While I was consistently impressed with the willingness and ability of San Francisco restaurants to accommodate my gluten-free diet, there was one strange issue that came up during my stay. At several spots, including Millennium, a vegan restaurant located in the Hotel California, the staff asked me how much tolerance I had for gluten. “I have celiac disease — that means I can’t have any gluten at all,” I explained (I didn’t get into a discussion of the European Union’s standard for gluten-free products, or the proposed standard that is currently under review by the U.S. Food and Drug Administration). The staff said that they just wanted to be sure, since some diners have told them that they’re on a gluten-free diet, but when they’re informed that there’s a little soy sauce in the dish they want to order, they claim that isn’t a problem for them.
My husband and I debated what this meant. Doesn’t everyone diagnosed with celiac disease know that they can’t have any gluten at all? But a post I recently read on another blog helped give me some perspective. On Gluten-Free NYC, David Marc Fischer wrote about an article, “The Top 10 Functional Food Trends,” published by Food Technology, a publication of the Institute of Food Technologists. The article discusses how the market for products catering to food allergies and intolerances continues to grow, disproportionate to their true medical base. It’s a depressing story to read, because while the demand for gluten-free products is growing, it isn’t driven by a sudden upward spike in the rate of celiac diagnosis. As the National Foundation for Celiac Awareness points out, 97 percent of people with celiac disease in the US have no idea they have it. A lot of people consuming gluten-free foods are doing so for reasons unrelated to celiac disease. That’s not a bad thing, but it’s terrible to give restaurants the impression that the gluten-free diet is just another lifestyle choice, rather than a medical necessity for 1 in every 133 people.

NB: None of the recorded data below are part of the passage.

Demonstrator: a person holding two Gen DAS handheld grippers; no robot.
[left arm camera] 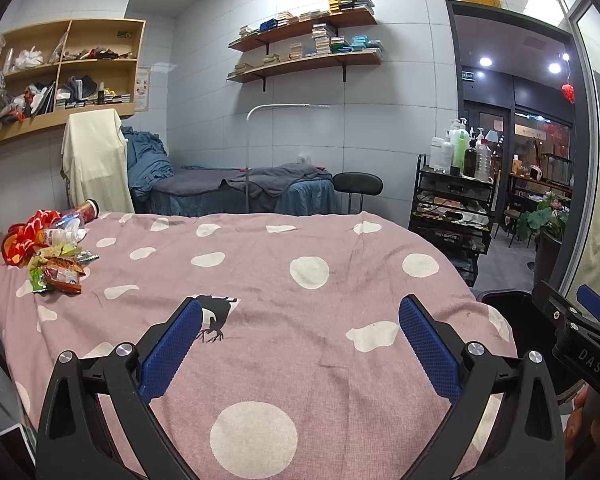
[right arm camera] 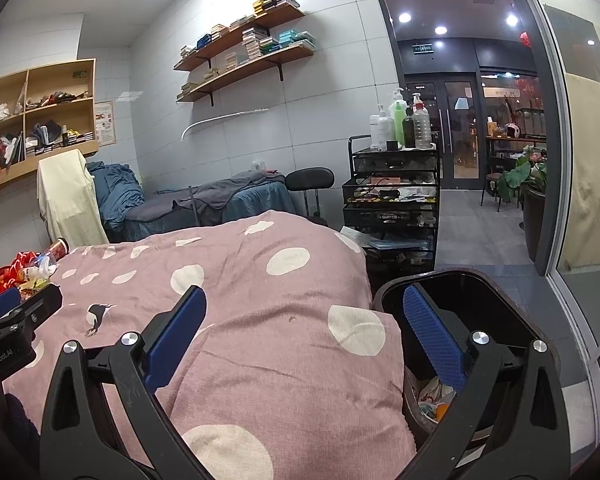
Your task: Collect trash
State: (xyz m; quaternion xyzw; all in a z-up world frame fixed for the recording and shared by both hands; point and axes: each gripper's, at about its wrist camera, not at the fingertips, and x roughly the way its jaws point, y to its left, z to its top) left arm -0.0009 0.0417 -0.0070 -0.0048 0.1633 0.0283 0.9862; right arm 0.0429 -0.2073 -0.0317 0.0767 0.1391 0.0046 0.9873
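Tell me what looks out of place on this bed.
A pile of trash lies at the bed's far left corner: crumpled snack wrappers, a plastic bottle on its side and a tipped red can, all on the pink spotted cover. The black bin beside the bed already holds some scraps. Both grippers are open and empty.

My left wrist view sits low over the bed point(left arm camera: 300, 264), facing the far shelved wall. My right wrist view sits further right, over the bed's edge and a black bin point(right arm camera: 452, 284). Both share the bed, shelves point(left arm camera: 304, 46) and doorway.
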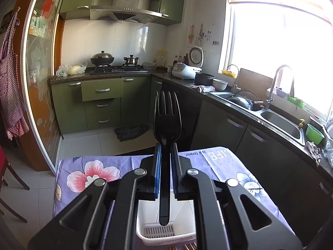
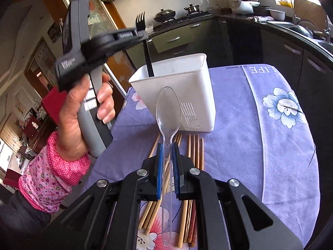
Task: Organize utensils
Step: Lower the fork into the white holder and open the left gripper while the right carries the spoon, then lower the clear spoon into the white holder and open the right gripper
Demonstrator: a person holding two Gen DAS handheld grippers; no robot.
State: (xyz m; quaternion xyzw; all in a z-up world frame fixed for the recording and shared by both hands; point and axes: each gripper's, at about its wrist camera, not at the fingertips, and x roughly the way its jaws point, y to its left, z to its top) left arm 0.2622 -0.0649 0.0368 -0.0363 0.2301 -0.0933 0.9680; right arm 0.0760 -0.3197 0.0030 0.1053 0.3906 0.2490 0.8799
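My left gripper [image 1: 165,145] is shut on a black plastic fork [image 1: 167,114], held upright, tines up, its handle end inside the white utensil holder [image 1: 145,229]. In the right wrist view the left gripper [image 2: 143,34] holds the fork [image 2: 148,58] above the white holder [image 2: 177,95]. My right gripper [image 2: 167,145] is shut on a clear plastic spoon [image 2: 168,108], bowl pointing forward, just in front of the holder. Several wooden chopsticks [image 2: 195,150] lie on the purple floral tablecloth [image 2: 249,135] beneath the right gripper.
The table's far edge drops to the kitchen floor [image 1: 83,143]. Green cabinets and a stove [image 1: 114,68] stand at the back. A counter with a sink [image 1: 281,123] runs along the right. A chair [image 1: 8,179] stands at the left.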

At Millennium, I ended up having a long conversation about safe and unsafe ingredients with the staff. (Couscous? Definitely not. Spelt? Fine for those with a wheat allergy but dangerous for celiacs). I started with the red quinoa timbale, which is constructed of toasted pine nuts, pickled clamshell mushrooms, peas, and avocado. I followed up with the Injera Crepe, made of chickpea flour and filled with Savoy cabbage, English peas, and pea shoots, and served with a carrot chutney. Millennium also offers some very fine cocktails, including the sweet Tamarind-Grapefruit Margarita and the unusually spicy Fire & Ice. In addition to an excellent meal, I got a reminder of why it’s important to be well-informed about the fine print of the gluten-free diet.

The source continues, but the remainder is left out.